Of course, plastic does hold many advantages as a material. It is inexpensive, light, pliable and variable. However, most plastic also has one decisive disadvantage: It doesn't decompose into biodegradable material. Instead it shrinks down through friction and light into ever smaller pieces. These pellets of plastic particle water pollution, euphemistically called "mermaid tears," arrive in some parts of the ocean in masses sometimes even greater than plankton. Some creatures mistake the particles for food, putting them directly into the food chain and possibly back on our plates. Mussels, for example, can store polyethylene particles in their tissues.

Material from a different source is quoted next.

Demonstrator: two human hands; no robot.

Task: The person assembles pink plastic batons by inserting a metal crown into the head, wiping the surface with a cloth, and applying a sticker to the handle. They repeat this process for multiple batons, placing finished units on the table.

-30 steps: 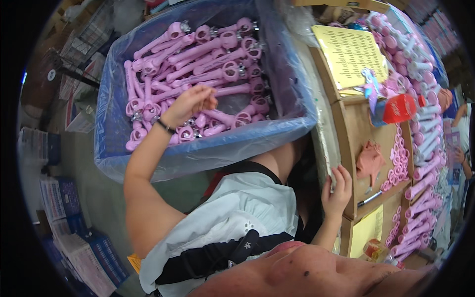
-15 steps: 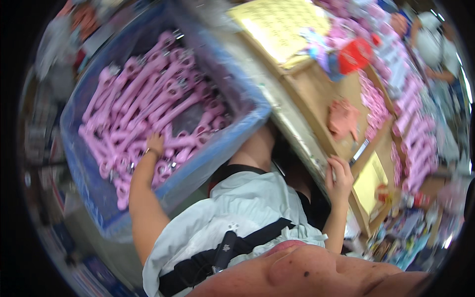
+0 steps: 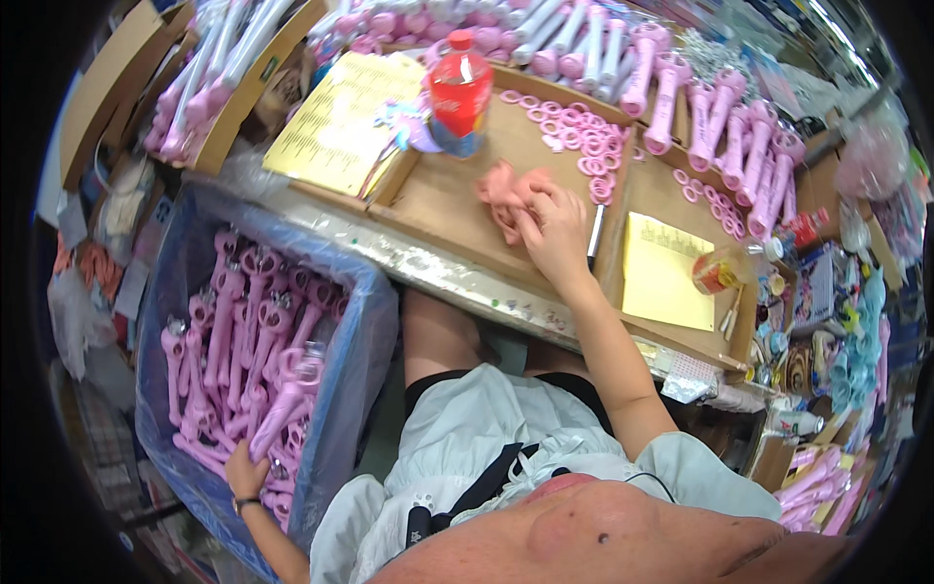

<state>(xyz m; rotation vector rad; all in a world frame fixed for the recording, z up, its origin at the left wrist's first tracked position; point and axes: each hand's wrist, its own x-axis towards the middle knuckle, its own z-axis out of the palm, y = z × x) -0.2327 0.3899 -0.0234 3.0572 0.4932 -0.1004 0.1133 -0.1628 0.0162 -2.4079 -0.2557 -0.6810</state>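
My left hand (image 3: 248, 474) is closed around the lower end of a pink plastic wand (image 3: 282, 409), lifting it from the blue-lined bin (image 3: 365, 331) of like wands beside the table's near-left corner. My right hand (image 3: 556, 226) rests with fingers curled on a pink rubbery piece (image 3: 501, 190) mid-table, near loose pink rings (image 3: 593, 146). I judge this the pick-up step; next, the wand must come up to the table.

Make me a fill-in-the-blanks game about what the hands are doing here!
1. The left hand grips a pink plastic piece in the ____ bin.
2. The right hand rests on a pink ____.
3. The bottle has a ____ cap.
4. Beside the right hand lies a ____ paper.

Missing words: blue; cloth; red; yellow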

The exhibition first originated at the Zurich Design Museum (ZHDK) in Switzerland. Inspired by an article about the Pacific Trash Vortex in the Neue Zürcher Zeitung newspaper, curators there sought to raise awareness of the topic and transform it into a learning experience. And it certainly makes sense for a museum focused on form to consider products not only through the lens of good design, but also the way in which they are disposed of or how they affect the environment. After a stop in Hamburg, it will continue on to museums in Finland, Denmark and France.
Ecologic Small Talk
Half of the show elucidates aspects of ocean ecology. Information boards and video clips bring the plastic soup to life. Visitors can see how animals mistake our civilization's waste for food with bottles that have teeth marks from sharks and sea turtles. Haunting photos show that sea birds like albatrosses slurp up plastic pieces that damage their insides or even cause them to starve to death because the plastic particles fill their stomachs.

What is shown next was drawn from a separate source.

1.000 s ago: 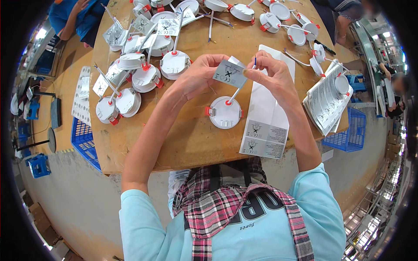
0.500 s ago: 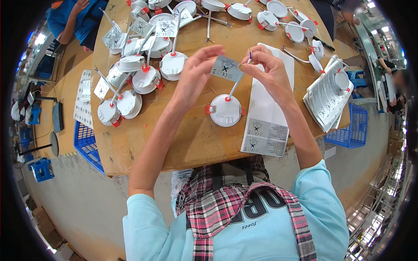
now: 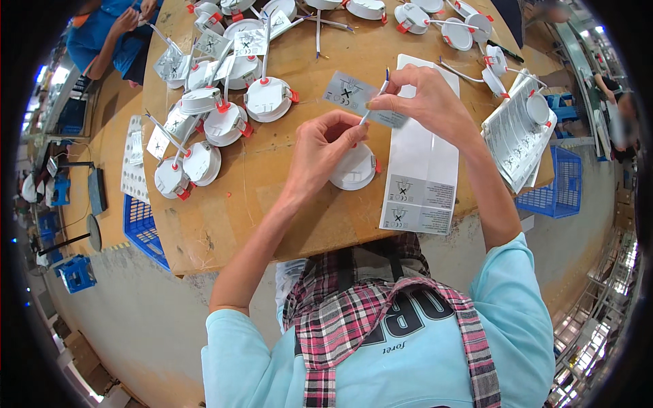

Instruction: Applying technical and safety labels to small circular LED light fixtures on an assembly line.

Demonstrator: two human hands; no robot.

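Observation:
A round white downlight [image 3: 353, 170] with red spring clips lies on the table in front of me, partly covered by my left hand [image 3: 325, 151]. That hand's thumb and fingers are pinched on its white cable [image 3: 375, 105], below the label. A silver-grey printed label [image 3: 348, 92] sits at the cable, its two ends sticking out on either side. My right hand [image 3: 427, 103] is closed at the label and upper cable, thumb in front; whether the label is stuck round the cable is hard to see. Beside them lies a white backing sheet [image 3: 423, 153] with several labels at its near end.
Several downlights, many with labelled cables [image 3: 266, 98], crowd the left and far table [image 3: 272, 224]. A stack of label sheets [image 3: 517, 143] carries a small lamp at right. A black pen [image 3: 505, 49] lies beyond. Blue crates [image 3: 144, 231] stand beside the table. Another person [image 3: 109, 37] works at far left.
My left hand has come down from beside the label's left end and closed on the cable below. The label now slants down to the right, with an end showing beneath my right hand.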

The second half of the exhibit addresses plastic in daily life. The lunacy of take-out food packaging is shown through plastic salad boxes that have dressing in separate containers, as well as the egg and fork wrapped in film. What is less obvious is how plastic whirls through washing machines and bathrooms. Fleece clothing, for example, can leave behind up to 1,900 plastic fibers in every wash. And many cosmetic peeling creams contain polyethylene balls. Just like fleece fibers, they are so tiny that they end up passing through filters, landing in rivers and ultimately pouring into our oceans.
For those who are experts in the field, the exhibition doesn't offer much new. But taken together with the accompanying program of films, debates and tours of sewage treatment plants and recycling plants, it makes the plastic garbage heap easily understandable in a non dogmatic way for laypeople and school children. In Zürich, 400 school groups visited the exhibit. For many visitors, it is the first chance they have to delve so deeply into the issue. Who knows? Some may even go on to become environmental activists or sea researchers. At the very least, many visitors will at least be more inclined to pay closer attention to their consumption habits.

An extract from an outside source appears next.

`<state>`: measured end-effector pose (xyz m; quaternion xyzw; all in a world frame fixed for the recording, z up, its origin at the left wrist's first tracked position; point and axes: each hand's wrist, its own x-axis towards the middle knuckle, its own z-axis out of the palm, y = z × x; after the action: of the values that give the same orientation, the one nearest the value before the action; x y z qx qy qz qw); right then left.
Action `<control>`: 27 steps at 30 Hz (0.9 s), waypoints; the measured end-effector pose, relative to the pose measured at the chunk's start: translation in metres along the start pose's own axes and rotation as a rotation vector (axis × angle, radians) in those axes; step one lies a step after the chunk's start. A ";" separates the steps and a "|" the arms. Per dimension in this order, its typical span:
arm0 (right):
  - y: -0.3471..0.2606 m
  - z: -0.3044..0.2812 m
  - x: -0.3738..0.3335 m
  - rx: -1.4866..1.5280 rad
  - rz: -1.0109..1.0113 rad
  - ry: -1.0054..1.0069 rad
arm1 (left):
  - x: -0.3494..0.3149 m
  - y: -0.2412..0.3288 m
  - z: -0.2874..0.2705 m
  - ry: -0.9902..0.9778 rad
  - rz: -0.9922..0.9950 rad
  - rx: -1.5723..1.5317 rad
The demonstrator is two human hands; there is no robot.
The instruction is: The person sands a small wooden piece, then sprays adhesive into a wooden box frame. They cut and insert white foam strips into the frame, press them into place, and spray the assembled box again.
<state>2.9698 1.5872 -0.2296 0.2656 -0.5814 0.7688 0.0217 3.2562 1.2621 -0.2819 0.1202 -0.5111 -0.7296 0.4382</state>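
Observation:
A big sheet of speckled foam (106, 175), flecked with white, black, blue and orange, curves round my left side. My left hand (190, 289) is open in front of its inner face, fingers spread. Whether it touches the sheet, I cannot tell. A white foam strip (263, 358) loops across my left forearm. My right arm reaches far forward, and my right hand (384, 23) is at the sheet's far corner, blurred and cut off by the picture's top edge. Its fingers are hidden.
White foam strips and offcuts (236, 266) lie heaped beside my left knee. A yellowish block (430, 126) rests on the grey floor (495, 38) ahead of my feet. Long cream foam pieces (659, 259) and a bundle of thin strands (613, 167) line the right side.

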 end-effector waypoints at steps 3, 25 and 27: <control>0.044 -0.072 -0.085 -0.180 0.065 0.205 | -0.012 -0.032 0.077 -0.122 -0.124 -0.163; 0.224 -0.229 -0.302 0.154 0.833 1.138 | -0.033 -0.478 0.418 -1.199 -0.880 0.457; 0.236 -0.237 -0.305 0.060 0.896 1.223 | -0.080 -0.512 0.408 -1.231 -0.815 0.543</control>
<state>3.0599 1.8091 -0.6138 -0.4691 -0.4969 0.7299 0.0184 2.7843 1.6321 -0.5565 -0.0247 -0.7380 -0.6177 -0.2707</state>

The rest of the lazy visitors? They can at the very least make environmental small talk at parties when others casually tap their plastic forks against their plastic cups. "Did you know," one might ask, for example, "that the mass of plastic that has been produced until today is enough to wrap the Entire earth in plastic wrap six times over?"
"Out to Sea? The Plastic Garbage Project" runs until March 31, 2013, at the Museum of Arts and Crafts (MKG) in Hamburg, Germany. You can find additional information by visiting www.PlasticGarbageProject.org.